* Assignment: If a line in the listing includes the word "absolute", copy it out.

* Records for processing:
################

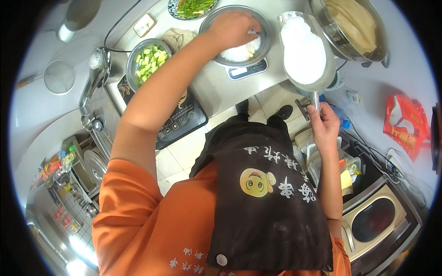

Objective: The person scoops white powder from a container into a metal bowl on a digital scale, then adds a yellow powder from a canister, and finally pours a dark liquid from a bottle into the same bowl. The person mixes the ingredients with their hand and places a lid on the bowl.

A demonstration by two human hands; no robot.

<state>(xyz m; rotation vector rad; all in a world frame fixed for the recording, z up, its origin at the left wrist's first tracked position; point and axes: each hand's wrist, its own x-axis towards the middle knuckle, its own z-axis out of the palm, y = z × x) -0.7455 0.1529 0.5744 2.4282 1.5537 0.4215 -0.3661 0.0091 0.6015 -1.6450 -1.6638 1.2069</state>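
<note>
My right hand grips the handle of a metal scoop heaped with white powder. To its left, my left hand is over a metal bowl, fingers curled near a mound of white powder. Something whitish shows at its fingertips; whether they pinch it is unclear. The bowl rests on a digital kitchen scale. Left of the bowl are a crumpled beige cloth and a metal bowl of diced green vegetable, partly behind my left forearm.
A plate of cut greens lies at the back of the counter. A large metal pot with pale cloth-like material stands at right. A black induction cooker sits under my left arm. A red bag is at far right.
</note>
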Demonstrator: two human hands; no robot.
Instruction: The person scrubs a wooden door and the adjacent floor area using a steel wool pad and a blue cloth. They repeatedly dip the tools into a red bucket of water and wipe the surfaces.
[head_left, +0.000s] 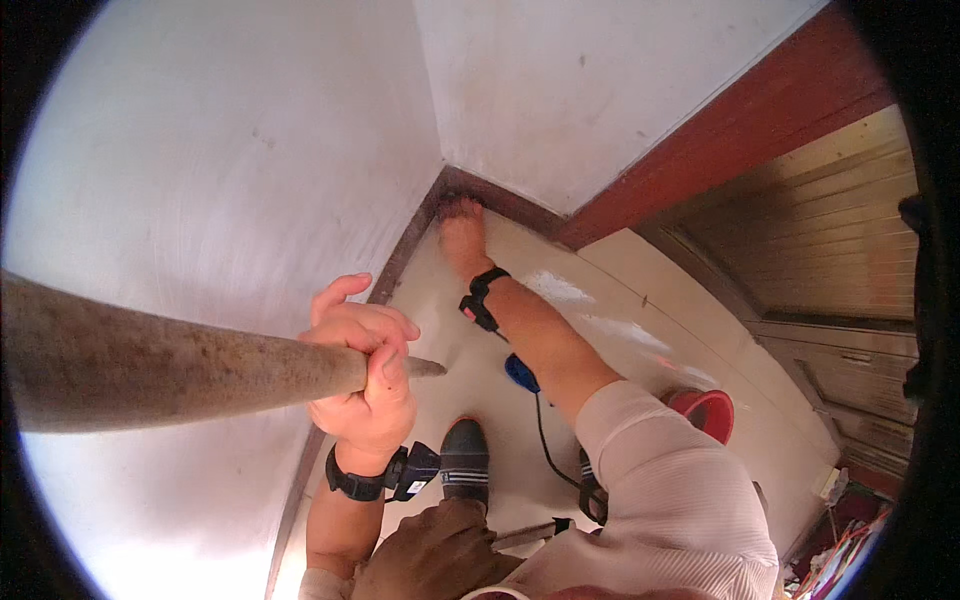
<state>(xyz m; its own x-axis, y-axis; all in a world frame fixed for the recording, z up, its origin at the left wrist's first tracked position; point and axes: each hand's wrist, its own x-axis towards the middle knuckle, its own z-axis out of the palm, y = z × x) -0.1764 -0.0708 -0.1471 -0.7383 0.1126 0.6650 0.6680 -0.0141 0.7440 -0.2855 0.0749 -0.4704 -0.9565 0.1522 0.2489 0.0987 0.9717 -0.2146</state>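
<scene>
My left hand (364, 367) is closed around a long, worn pole (187, 367) that runs from the left edge of the view down towards the tiled floor. Its thumb and some fingers wrap the pole, and one finger sticks out. My right hand (463, 225) reaches down to the corner where two white walls meet, at the dark baseboard (409, 244). The fingers of that hand are blurred against a dark patch, and I cannot tell what they hold. Each wrist wears a black strapped device.
A red bucket (712, 415) stands on the floor right of my right arm. A blue object (521, 373) with a black cable lies partly behind that forearm. The red door frame (720, 127) and a wooden door (832, 232) are at right. Cluttered items (840, 547) fill the lower right.
</scene>
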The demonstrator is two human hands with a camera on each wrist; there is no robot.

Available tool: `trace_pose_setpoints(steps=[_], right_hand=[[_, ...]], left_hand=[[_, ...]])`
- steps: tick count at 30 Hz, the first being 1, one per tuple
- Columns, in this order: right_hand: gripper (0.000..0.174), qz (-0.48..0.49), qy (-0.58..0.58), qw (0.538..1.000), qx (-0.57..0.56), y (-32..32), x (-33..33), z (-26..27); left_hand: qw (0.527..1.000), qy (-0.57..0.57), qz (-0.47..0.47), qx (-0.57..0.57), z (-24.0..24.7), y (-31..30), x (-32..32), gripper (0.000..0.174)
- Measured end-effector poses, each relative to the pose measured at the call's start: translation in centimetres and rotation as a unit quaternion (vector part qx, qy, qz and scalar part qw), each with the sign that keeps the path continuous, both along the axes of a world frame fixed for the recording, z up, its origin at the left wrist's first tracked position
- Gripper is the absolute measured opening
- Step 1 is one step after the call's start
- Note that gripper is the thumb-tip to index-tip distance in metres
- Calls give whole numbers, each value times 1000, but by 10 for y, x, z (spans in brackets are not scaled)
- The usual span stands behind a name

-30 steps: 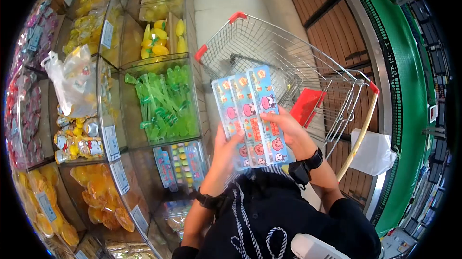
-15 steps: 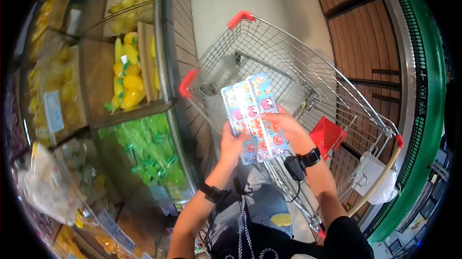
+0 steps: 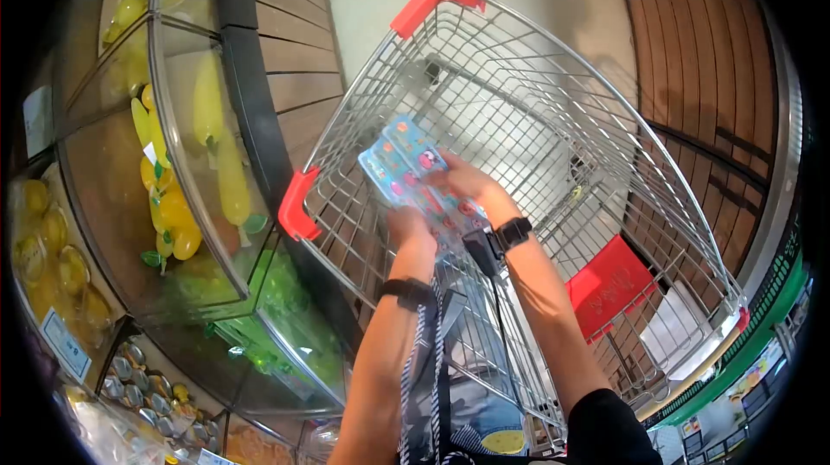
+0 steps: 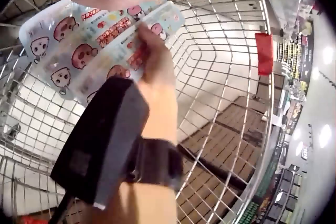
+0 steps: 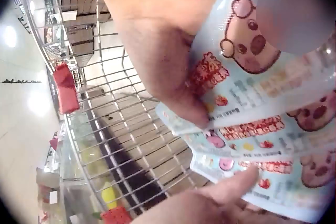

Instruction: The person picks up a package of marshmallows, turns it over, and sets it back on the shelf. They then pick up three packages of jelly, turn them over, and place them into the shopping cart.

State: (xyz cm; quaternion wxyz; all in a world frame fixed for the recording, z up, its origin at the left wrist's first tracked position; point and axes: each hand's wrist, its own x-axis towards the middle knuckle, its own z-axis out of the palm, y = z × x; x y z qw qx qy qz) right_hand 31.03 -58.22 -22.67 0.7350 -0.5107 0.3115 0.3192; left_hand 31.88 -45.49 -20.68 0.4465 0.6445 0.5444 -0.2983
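Both hands hold three long, flat blue packs point(image 3: 402, 162), printed with pink cartoon animal faces and red lettering, above the shopping cart point(image 3: 596, 76). My left hand point(image 3: 410, 227) grips their near left side; in the right wrist view its finger point(image 5: 239, 184) lies across the printed front of the lowest pack. My right hand point(image 3: 471, 187) grips the right side, with the thumb point(image 5: 184, 106) over the top pack. The packs overlap like a fan in the left wrist view. The fingers beneath them are hidden.
Left of the cart stand clear shelf bins with yellow fruit-shaped containers point(image 3: 173, 214) and green ones point(image 3: 285, 318). A red panel point(image 3: 609, 288) and a white bag point(image 3: 679, 331) are at the cart's handle end. Brown slatted panelling point(image 3: 705, 59) runs along the right.
The view has swung away from the shelves toward the cart. Both hands have carried the packs from in front of the body out over the cart, and the packs are now tilted.
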Motion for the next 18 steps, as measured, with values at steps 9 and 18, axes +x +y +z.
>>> trace_pose_setpoints(steps=[9,18], right_hand=[[44,117,-192,965,-137,46,15,-79],[38,100,-130,903,-397,65,-5,-49]], left_hand=[[989,-36,90,-115,-84,35,-22,30],[999,16,32,-40,-29,2,-18,33]])
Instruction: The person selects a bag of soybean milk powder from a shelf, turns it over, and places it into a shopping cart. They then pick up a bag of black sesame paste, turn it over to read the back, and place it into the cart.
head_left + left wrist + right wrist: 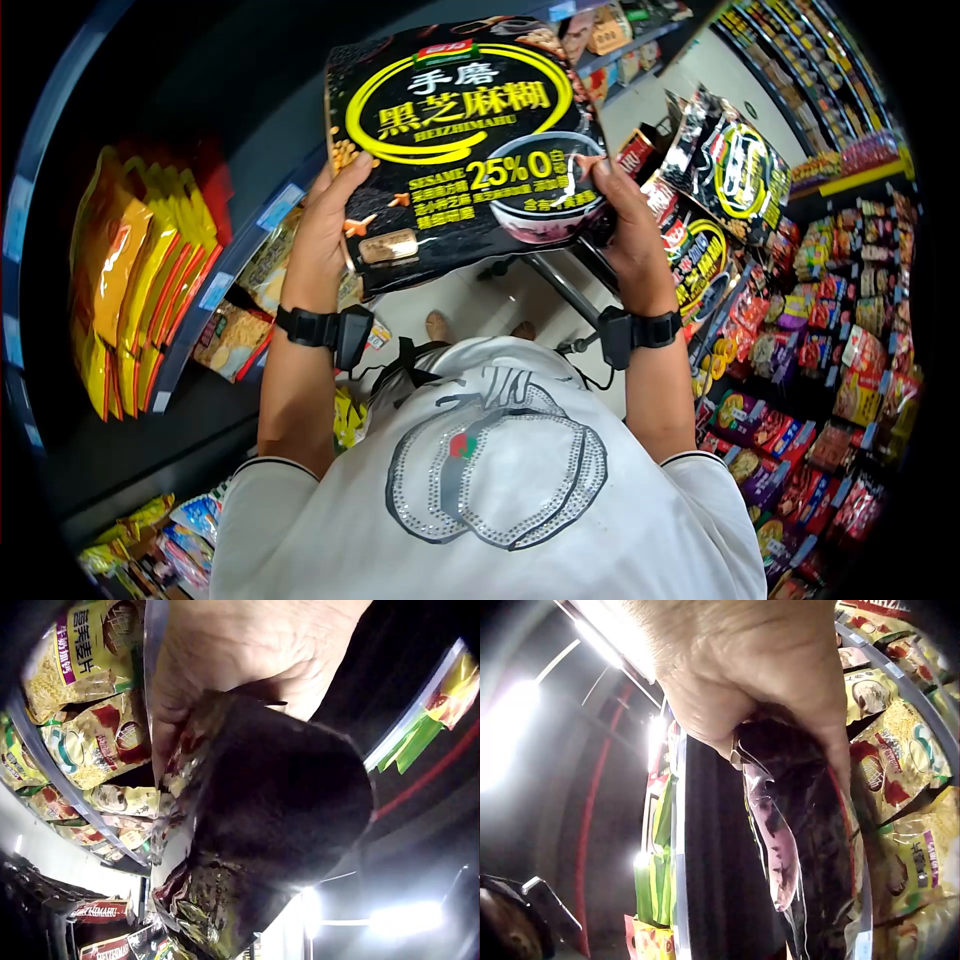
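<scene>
Both hands hold up a large black bag of black sesame paste (450, 150) by its two sides, its printed front facing the head camera. My left hand (328, 215) grips the left edge, thumb on the front face and fingers hidden behind. On the opposite edge, my right hand (635, 225) grips with its thumb over the pictured bowl. In the left wrist view, the left hand (247, 652) clasps the dark side of the bag (277, 795). The right wrist view has the right hand (757, 667) pinching the bag (817, 802) at its side.
Yellow bags (150, 290) stand on a dark shelf at the left, with cereal bags (97, 742) on a shelf below. To the right, more black bags (735, 170) are stacked near a cart's metal bars (562, 290). Packed snack shelves (840, 370) line the right side.
</scene>
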The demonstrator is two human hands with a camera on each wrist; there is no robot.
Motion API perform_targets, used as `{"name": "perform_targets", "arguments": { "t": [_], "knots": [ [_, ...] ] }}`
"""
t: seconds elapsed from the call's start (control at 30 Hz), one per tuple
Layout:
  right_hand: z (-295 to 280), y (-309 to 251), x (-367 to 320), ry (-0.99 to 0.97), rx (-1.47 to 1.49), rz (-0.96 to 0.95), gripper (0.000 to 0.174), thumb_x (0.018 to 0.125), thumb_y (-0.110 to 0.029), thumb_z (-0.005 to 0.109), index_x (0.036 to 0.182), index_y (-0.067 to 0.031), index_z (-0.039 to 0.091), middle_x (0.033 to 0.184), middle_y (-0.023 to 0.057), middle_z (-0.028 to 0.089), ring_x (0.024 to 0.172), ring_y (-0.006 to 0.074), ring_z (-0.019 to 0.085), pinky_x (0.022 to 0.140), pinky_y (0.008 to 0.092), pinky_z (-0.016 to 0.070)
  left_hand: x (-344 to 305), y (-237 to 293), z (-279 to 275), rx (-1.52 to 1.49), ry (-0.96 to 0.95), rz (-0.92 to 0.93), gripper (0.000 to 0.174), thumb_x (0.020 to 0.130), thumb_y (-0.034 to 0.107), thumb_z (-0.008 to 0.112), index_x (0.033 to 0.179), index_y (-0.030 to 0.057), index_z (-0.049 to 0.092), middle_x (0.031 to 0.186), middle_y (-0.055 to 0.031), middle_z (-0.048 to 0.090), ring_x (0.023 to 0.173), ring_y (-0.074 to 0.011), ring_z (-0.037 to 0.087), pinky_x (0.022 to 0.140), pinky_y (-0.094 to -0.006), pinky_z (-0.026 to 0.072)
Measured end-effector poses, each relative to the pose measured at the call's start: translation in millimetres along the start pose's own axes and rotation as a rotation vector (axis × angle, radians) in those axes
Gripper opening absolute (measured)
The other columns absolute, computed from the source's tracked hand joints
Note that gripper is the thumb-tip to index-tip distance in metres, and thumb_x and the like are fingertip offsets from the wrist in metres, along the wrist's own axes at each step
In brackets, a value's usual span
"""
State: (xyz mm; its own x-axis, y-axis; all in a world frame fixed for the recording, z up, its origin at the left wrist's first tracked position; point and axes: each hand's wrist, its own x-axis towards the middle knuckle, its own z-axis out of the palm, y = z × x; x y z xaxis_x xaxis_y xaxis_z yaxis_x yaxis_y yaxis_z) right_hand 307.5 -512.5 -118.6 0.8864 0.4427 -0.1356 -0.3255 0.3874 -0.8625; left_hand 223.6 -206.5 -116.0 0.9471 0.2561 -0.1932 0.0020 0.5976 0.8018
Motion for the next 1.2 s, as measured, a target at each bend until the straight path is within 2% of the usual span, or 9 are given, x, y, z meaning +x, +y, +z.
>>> {"name": "perform_targets", "arguments": {
  "t": [0.53, 0.57, 0.63, 0.67, 0.7, 0.83, 0.9, 1.0, 1.2],
  "knots": [
    [-23, 11, 29, -0.116, 0.102, 0.045, 0.038, 0.107, -0.032, 0.049, 0.123, 0.0009, 0.062, 0.12, 0.0106, 0.069, 0.105, 0.0179, 0.068, 0.096, 0.0332, 0.0532, -1, 0, -1, -0.023, 0.033, 0.021, 0.046, 0.093, 0.012, 0.072, 0.134, 0.0006, 0.054, 0.118, -0.0103, 0.069, 0.101, -0.0172, 0.07, 0.089, -0.0313, 0.0594],
    [-31, 13, 31, -0.193, 0.291, 0.06, 0.03, 0.103, -0.014, 0.056, 0.129, 0.0016, 0.059, 0.127, 0.0117, 0.066, 0.115, 0.022, 0.064, 0.103, 0.0351, 0.0498, -4, 2, 0, -0.02, 0.049, 0.014, 0.046, 0.092, 0.012, 0.072, 0.133, 0.0006, 0.054, 0.117, -0.0105, 0.069, 0.101, -0.0174, 0.07, 0.088, -0.0315, 0.0597],
    [-28, 25, 13, -0.136, -0.514, -0.545, 0.054, 0.086, 0.011, 0.062, 0.138, 0.0029, 0.052, 0.137, 0.013, 0.06, 0.129, 0.026, 0.056, 0.112, 0.0368, 0.0416, -3, -3, -4, -0.004, 0.04, 0.055, 0.046, 0.093, 0.015, 0.073, 0.132, 0.001, 0.054, 0.115, -0.0114, 0.069, 0.1, -0.0184, 0.07, 0.085, -0.0323, 0.0615],
    [-38, 17, 4, -0.061, -0.744, -0.432, 0.083, 0.069, 0.023, 0.059, 0.147, 0.0031, 0.043, 0.146, 0.015, 0.052, 0.139, 0.028, 0.047, 0.119, 0.0372, 0.0318, -5, -3, -3, -0.006, 0.052, 0.049, 0.046, 0.093, 0.015, 0.073, 0.132, 0.001, 0.054, 0.115, -0.0111, 0.069, 0.1, -0.0185, 0.07, 0.085, -0.032, 0.0613],
    [-43, 16, 5, -0.064, -0.894, -0.517, 0.095, 0.063, 0.021, 0.058, 0.153, 0.0017, 0.036, 0.153, 0.016, 0.044, 0.142, 0.0278, 0.042, 0.121, 0.0377, 0.0283, -7, -4, -1, -0.01, 0.063, 0.038, 0.045, 0.093, 0.015, 0.072, 0.132, 0.001, 0.054, 0.116, -0.0107, 0.069, 0.099, -0.0187, 0.07, 0.085, -0.0317, 0.0611],
    [-27, 12, -6, 0.092, -0.808, -0.451, 0.102, 0.064, 0.016, 0.055, 0.16, -0.0003, 0.024, 0.158, 0.0163, 0.037, 0.142, 0.0262, 0.04, 0.121, 0.037, 0.0279, -10, -15, -7, -0.119, 0.002, 0.056, 0.044, 0.096, 0.016, 0.069, 0.136, 0.0018, 0.055, 0.122, -0.01, 0.068, 0.102, -0.0166, 0.071, 0.089, -0.0302, 0.0596],
    [-41, 25, -16, 0.174, -0.558, -0.259, 0.082, 0.079, 0.003, 0.067, 0.155, 0.0006, 0.033, 0.149, 0.0128, 0.049, 0.13, 0.0242, 0.052, 0.113, 0.0347, 0.0392, -14, -14, -8, -0.097, -0.016, 0.048, 0.045, 0.097, 0.019, 0.068, 0.136, 0.0018, 0.055, 0.123, -0.009, 0.068, 0.103, -0.0156, 0.07, 0.089, -0.029, 0.0584],
    [-97, 43, -20, 0.042, -0.834, -0.109, 0.061, 0.088, -0.022, 0.075, 0.141, -0.0013, 0.052, 0.133, 0.008, 0.062, 0.121, 0.0218, 0.059, 0.106, 0.0358, 0.0443, -18, -15, -10, -0.127, -0.031, 0.042, 0.046, 0.098, 0.018, 0.067, 0.138, 0.0012, 0.053, 0.129, -0.0102, 0.065, 0.115, -0.0169, 0.064, 0.1, -0.03, 0.0517],
    [-115, 54, -16, -0.281, -1.781, -0.569, 0.039, 0.089, -0.012, 0.064, 0.128, -0.0063, 0.065, 0.131, 0.0151, 0.065, 0.124, 0.0339, 0.059, 0.109, 0.0437, 0.0428, -21, -17, -19, 0.028, -0.015, 0.062, 0.05, 0.098, 0.021, 0.067, 0.142, 0.0017, 0.051, 0.132, -0.0081, 0.063, 0.12, -0.0164, 0.059, 0.106, -0.0307, 0.0445]
  ]
}}
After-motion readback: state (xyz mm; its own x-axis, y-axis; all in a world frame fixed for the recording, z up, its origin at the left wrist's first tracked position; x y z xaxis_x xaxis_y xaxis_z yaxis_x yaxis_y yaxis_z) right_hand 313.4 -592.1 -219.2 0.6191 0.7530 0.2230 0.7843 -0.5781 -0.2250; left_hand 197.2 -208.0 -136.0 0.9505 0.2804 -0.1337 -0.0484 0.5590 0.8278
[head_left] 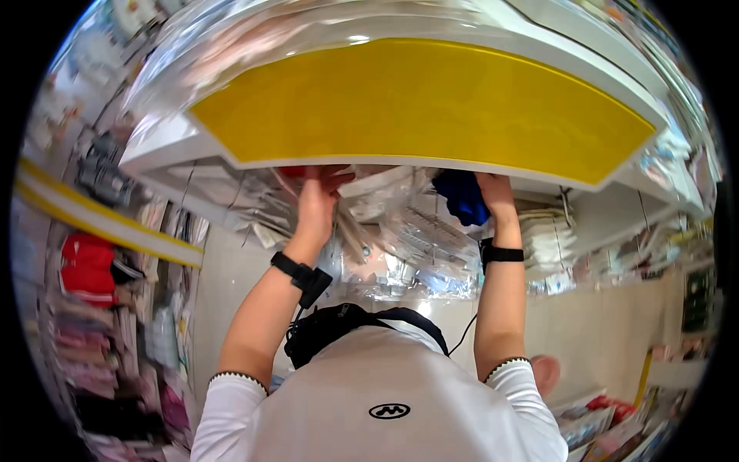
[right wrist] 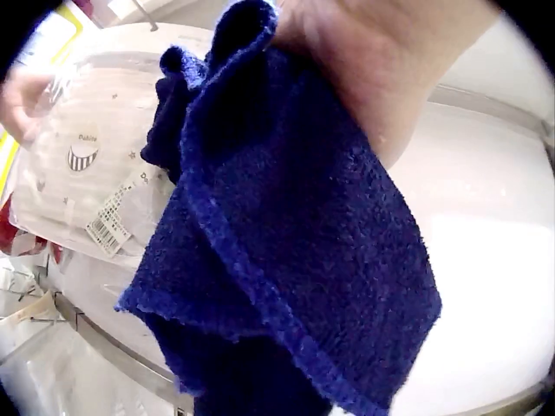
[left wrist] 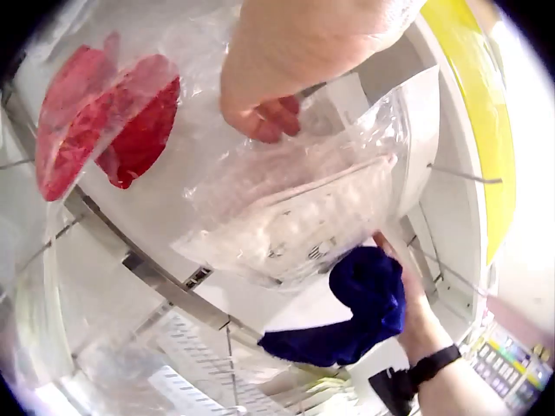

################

* Answer to this task:
- Gripper is the absolute measured opening
Gripper opening absolute (measured)
The other columns absolute, computed from the source's tracked hand joints

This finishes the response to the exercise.